Sur la douzaine de fabricants en Allemagne, certains n'ont pas résisté à la crise : Schimmel et Leipziger Pianoforte ont déposé le bilan cette année et Seiler a périclité en 2008.
D'autres comme Bechstein, Blüthner, Grotrian-Steinweg, Steinway figurent parmi les 10 plus grands noms du secteur mondial avec l'Italien Fazioli et Bösendorfer en Autriche, selon la Fédération allemande des fabricants de pianos.
La spécificité de la qualité européenne, qui combine artisanat et haute technologie, "réside dans le fait que l'Europe a la plus longue expérience" en la matière, explique Burkhard Stein, patron de la fédération.
En Allemagne, où les fabricants exportent au moins 60% de leurs instruments, environ 12.000 pianos ont été confectionnés en 2008.
Mais ces derniers mois, les exportations se sont contractées alors que les ventes de pianos sont restées stables sur le marché intérieur. "Au premier semestre 2009, la vente d'instruments a diminué d'un tiers comparé à la même période un an plus tôt", selon M. Stein.
Sa société Grotrian-Steinweg a réussi à limiter à 15% la baisse de ses ventes cette année notamment "en s'orientant vers de nouveaux marchés, dont la Chine".
Un pays qui fabrique 280.000 des quelque 450.000 nouveaux pianos par an dans le monde et qui "domine le segment du piano à bas coût", affirme-t-il. "C'est aussi le plus grand débouché au monde" et les fabricants chinois y vendent près de 80% de leur production.
Les fabricants allemands sont convaincus que les instruments "made in Europe" peuvent les sauver de la morosité du marché et voient leurs potentiels d'expansion surtout en Asie.

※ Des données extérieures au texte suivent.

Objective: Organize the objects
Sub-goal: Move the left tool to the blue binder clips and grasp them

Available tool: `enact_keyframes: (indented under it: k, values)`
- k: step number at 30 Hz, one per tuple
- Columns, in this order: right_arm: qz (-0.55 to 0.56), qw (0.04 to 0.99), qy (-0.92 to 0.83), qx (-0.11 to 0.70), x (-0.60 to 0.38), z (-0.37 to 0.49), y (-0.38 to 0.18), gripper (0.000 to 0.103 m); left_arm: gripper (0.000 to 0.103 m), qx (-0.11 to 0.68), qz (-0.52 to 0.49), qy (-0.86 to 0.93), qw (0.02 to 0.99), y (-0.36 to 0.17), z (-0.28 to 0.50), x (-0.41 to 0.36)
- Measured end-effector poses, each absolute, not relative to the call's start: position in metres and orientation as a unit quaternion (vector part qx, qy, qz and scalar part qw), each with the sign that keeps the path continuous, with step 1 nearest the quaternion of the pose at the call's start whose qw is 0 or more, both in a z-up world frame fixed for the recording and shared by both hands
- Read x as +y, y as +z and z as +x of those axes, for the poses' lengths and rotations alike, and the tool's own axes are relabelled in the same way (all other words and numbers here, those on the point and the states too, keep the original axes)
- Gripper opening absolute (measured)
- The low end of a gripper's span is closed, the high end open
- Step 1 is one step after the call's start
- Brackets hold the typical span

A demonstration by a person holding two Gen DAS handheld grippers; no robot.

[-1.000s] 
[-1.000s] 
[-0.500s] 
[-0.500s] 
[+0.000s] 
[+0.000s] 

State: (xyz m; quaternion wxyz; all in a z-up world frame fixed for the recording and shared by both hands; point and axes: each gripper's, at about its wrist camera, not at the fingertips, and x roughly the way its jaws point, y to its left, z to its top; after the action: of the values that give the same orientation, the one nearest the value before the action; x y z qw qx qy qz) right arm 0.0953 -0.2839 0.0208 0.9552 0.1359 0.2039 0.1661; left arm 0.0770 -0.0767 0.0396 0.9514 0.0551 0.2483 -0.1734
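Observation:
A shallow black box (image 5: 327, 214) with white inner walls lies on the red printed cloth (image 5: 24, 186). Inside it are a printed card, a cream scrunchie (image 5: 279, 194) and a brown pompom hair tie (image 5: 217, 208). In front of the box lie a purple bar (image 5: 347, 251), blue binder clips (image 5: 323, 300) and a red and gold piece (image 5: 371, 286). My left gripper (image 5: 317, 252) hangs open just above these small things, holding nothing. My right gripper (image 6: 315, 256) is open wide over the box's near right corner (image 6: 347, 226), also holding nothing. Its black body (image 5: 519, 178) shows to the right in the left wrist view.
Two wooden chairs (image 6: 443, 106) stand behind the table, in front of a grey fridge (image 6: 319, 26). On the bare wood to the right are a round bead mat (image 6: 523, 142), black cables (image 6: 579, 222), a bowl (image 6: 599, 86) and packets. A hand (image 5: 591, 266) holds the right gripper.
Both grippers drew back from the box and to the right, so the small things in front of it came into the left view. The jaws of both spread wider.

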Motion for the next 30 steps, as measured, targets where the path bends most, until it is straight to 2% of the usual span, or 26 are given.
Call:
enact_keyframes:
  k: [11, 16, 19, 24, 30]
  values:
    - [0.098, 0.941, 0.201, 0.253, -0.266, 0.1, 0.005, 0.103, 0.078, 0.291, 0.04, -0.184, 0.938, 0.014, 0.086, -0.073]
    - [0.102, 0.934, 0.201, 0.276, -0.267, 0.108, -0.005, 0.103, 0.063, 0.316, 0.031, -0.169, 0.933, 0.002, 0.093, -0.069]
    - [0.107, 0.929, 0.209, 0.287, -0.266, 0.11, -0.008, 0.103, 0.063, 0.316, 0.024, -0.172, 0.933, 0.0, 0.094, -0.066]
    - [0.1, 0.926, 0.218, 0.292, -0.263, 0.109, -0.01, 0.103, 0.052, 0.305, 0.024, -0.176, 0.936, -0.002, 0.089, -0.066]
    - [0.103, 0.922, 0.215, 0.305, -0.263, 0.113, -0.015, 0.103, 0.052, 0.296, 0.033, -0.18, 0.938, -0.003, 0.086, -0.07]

Ils suivent 2 stratégies distinctes : "celle qui consiste à jouer sur plusieurs marques et différents niveaux de qualité", comme le font Bechstein et Steinway, "et l'autre qui se concentre sur une marque phare", selon M. Stein.

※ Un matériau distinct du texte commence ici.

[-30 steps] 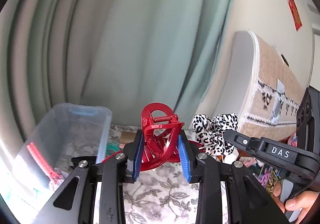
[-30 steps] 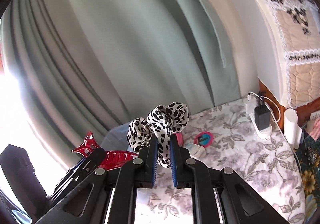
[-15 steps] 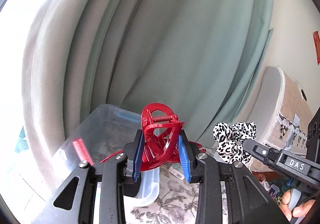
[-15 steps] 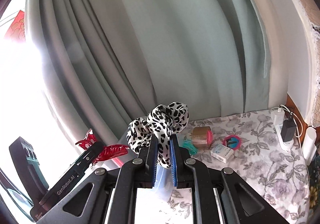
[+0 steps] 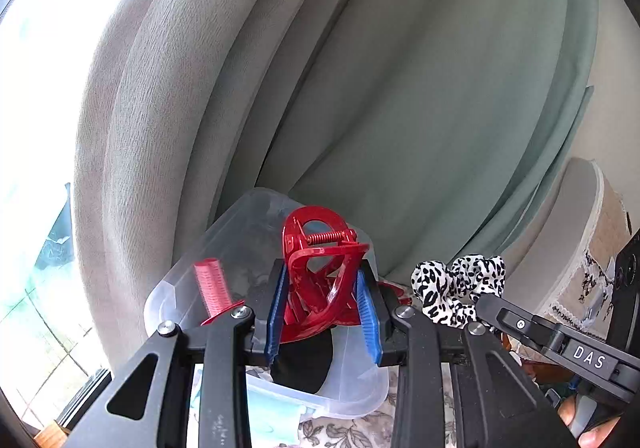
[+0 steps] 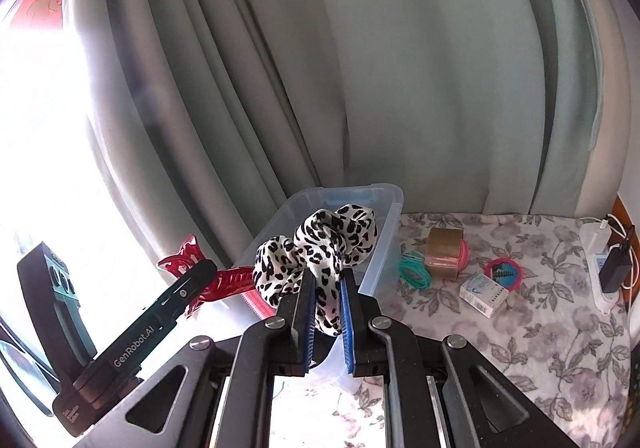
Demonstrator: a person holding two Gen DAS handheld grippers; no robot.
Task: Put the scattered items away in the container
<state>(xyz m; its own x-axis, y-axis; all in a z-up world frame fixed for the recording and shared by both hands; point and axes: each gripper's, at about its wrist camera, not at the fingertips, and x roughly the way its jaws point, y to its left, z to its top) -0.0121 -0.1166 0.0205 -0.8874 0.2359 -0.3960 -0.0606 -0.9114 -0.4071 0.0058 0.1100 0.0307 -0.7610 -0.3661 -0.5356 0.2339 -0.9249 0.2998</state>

Installée à Hambourg (Nord) avec 380 employés, la prestigieuse maison Steinway en Allemagne, forte de 130 ans de tradition, reconnaît avoir eu recours "provisoirement au chômage partiel" en raison d'un "léger recul de la demande".

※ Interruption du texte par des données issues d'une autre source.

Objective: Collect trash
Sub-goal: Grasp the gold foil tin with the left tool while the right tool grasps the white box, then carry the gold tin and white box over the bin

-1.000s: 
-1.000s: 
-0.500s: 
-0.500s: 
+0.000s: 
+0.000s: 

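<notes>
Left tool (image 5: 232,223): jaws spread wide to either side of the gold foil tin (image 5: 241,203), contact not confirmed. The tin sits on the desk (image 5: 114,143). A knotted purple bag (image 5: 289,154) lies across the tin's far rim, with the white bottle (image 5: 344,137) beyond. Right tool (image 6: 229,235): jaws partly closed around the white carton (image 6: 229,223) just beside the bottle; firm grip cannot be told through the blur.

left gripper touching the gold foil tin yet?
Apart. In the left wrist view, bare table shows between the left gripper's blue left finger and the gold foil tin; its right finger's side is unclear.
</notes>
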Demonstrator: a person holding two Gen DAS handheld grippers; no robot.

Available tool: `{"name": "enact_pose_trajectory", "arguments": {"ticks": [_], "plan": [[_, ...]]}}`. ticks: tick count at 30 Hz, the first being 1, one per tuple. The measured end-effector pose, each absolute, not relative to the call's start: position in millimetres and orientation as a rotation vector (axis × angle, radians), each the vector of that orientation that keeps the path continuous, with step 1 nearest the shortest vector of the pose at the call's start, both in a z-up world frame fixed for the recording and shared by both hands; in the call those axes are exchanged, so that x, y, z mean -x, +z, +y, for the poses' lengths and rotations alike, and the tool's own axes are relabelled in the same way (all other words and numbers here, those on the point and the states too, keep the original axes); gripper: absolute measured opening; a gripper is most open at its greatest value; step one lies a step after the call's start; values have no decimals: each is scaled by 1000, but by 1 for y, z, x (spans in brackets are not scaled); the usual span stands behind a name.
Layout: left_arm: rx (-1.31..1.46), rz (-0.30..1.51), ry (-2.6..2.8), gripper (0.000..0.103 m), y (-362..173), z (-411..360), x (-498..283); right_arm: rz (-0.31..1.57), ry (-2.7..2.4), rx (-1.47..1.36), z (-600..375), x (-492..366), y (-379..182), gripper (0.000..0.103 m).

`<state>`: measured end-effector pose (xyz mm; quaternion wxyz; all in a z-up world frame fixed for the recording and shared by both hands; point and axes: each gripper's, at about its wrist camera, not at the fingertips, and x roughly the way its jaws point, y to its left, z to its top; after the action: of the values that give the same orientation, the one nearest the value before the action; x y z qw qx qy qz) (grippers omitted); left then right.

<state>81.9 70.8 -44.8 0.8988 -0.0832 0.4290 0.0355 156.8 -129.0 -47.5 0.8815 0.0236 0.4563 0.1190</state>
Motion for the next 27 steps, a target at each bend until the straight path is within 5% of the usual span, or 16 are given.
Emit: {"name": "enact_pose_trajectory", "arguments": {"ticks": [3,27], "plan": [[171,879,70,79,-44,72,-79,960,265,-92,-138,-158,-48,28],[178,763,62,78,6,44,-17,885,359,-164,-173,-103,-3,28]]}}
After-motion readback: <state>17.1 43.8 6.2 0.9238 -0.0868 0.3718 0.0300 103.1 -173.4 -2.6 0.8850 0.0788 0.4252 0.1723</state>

Chez Bechstein, entreprise fondée en 1853 et qui emploie environ 330 personnes, "les exportations ont reculé de 20% cette année", affirme le patron Karl Schulze, 60 ans.
Dans son vaste showroom berlinois, des instruments lustrés confectionnés avec des matériaux nobles trônent sur fond de musique classique. Pas une poussière dans cet espace lumineux où plusieurs modèles d'exception affichent déjà "vendu".
Chaque année, l'entreprise vend quelque 5.000 instruments, de 4.000 euros pour des pianos droits, à 110.000 euros pour des pianos à queue de concert prisés par les plus grands opéras et même par certains cheiks mélomanes.
C'est dans l'atelier Seifhennersdorf en Saxe (Est) que sont fabriquées les marques C. Bechstein (luxe), Bechstein Academy (haut de gamme) et Zimmermann (moyen de gamme). "Avec des pianos discount, on ne peut pas gagner d'argent en Chine", explique M. Schulze qui mise sur la hausse de la "demande véritable des couches moyennes chinoises" et l'atout de la qualité européenne : "c'est en Europe que la culture du piano est née".
Sa stratégie envers l'Empire du Milieu : "initier à Bechstein via la marque W. Hoffmann", commercialisé à partir de 4.000 euros et fabriquée intégralement dans les ateliers de la filiale C. Bechstein Europe, à Hradec Kralové, en République tchèque. Pour 2010, il table sur une croissance de 10% de la production. À Shanghaï, Bechstein compte un bureau et une dizaine de distributeurs tandis que son rival en Allemagne, Steinway dispose de sa propre société de distribution.